Without realizing it, Justice Alito hit the nail right on the head as to exactly why prayer should not be allowed in government meetings, which are designed to be a platform to give representation to everyone, especially those in the minority.
But once again, the Supreme Court has it all wrong. This ruling only serves to provide the majority with the say on which religion should be most represented in government meetings. When in fact, none should be represented at all.
To read the entire transcript of the Court’s opinions, please click here
Parsonage Exemption Ruling Now Under Appeal
In one of three FFRF lawsuits against the IRS challenging religious preferential treatment by the federal government, U.S. District Judge Barbara Crabb ruled on November 22nd, 2013 that the 1954 housing credit allowance given to “ministers of the gospel” is unconstitutional. Under the current provision, ministers of religious faith may use an untaxed portion of their income toward housing rent or the purchase of a home.
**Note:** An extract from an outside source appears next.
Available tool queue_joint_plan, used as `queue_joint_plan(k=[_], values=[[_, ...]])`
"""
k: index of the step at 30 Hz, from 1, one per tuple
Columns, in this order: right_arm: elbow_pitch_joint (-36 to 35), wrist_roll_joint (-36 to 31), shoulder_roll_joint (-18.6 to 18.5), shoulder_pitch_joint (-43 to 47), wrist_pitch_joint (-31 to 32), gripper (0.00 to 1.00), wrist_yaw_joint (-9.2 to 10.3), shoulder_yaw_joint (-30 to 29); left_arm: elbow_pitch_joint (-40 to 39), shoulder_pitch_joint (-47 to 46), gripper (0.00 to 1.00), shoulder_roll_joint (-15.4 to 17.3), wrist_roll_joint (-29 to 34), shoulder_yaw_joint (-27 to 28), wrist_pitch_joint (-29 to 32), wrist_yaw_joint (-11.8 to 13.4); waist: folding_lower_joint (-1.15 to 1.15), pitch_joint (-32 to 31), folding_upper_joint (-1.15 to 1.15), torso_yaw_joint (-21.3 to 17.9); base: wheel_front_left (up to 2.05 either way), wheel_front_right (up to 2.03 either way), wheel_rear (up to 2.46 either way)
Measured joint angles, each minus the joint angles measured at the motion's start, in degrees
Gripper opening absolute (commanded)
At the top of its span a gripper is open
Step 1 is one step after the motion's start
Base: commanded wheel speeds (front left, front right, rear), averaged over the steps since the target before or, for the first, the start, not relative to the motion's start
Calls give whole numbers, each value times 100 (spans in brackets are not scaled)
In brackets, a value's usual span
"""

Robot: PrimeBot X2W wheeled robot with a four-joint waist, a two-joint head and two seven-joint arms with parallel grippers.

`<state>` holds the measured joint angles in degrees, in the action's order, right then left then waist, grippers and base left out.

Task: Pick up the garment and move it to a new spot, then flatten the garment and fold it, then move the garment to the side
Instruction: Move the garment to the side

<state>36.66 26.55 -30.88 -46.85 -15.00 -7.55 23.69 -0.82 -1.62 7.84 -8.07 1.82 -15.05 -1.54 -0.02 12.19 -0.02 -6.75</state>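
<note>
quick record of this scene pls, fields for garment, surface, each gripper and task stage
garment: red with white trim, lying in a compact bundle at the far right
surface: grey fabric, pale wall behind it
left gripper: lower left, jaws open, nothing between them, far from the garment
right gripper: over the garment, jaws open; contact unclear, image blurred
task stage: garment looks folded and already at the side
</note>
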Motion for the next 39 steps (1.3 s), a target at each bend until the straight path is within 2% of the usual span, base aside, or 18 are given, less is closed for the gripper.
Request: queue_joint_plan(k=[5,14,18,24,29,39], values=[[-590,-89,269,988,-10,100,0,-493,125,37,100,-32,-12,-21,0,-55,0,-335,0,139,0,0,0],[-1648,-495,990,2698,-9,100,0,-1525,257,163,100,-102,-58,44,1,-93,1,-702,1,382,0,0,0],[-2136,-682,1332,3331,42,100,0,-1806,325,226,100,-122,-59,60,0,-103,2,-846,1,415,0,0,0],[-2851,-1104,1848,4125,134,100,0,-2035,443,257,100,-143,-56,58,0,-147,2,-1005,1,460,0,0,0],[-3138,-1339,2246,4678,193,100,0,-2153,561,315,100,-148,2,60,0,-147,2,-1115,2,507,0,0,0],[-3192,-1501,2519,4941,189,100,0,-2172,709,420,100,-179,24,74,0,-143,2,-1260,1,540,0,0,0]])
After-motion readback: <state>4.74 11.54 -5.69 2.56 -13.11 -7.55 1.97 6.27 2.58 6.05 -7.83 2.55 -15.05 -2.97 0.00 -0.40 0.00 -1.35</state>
This ruling in favor of FFRF is now under appeal by numerous religious groups in the 7th Circuit Court of Appeals, with oral arguments being made in Chicago on September 9th, 2014.
Between 2002 – 2007 alone, clergy in the United States had saved an estimated $2.3 billion in taxes. This decision will have huge ramifications regarding religious privilege given by our government in this country.